Brazil protests
Protesters were demonstrating against the high cost of building stadiums, and the high price of tickets to World Cup matches

Police fired rubber bullets and tear gas at protesters after demonstrations against the high price of holding the World Cup in Brazil turned violent.

About 1,000 people gathered in front of the National Stadium in Brasilia, where Brazil were playing Japan in the Confederations Cup, protesting at the price of tickets and cost of building stadiums for next year's tournament.

Riot and mounted police were called in to keep protesters away from the stadium as thousands of fans arrived for the inaugural match in the capital.

Police fired rubber bullets, tear gas band and pepper spray to clear the crowds, and 15 people were arrested.

The match was not disrupted by the protest and Brazil won 3-0 in front of a crowd of 67,423 people.

Protester Vinicius de Assis, 21, said: "We are demanding more respect to the population. They are building these overpriced stadiums and are not worrying about the situation of their own people."

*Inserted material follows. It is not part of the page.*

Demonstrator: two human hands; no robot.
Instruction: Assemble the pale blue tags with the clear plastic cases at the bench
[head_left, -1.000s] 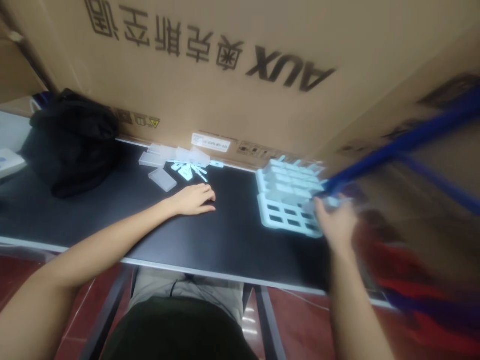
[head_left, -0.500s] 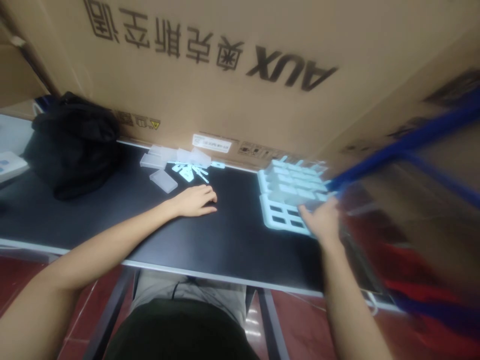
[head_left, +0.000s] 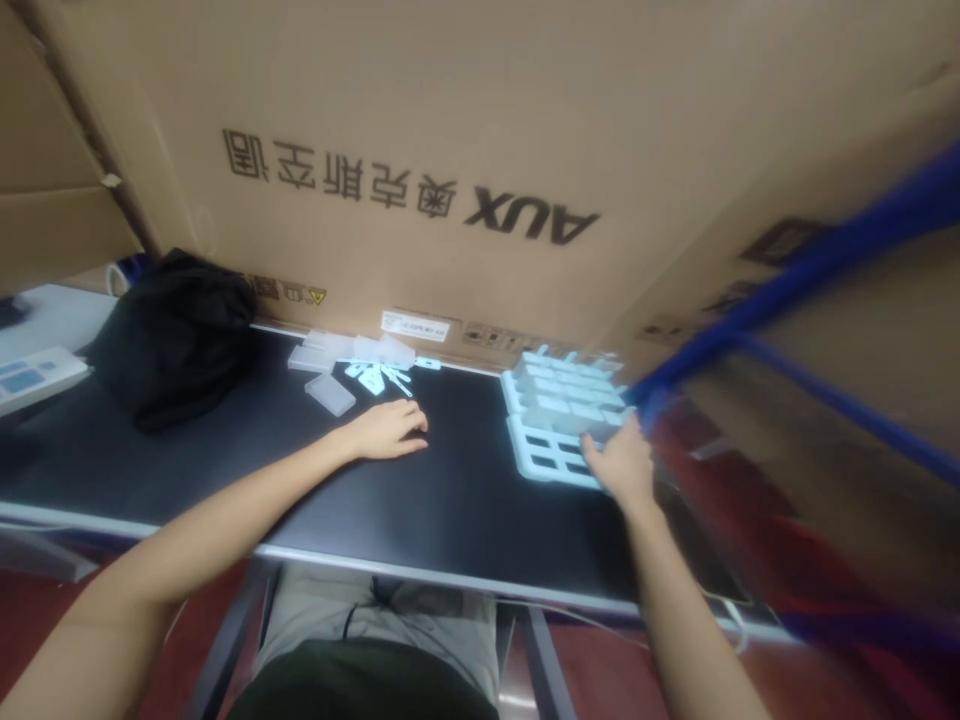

Student Ana Leticia Ribeiro said: "I'm upset that all public money for construction, hospitals and schools is being used to build stadiums without any utility. After the World Cup, no one will use this."

Others were angered by the high ticket prices, which put them beyond the range of many.

The stadium in Brasilia cost $600 million (£382 million), and was one of the most expensive of the six built ahead of the tournament.

A government statement said: "Authorities will not allow any disturbance of public order or any threats against the match. It's guaranteed that fans have complete access to the stadium."

In recent weeks there have been violent protests in Sao Paulo and Rio de Janeiro as thousands of demonstrators complained of rising bus and subway fares.

FIFA expressed "full confidence" in the authorities' ability to manage disorder in the streets.

The Brazilian government said 54,000 security officers would be drafted in for the warm-up competition.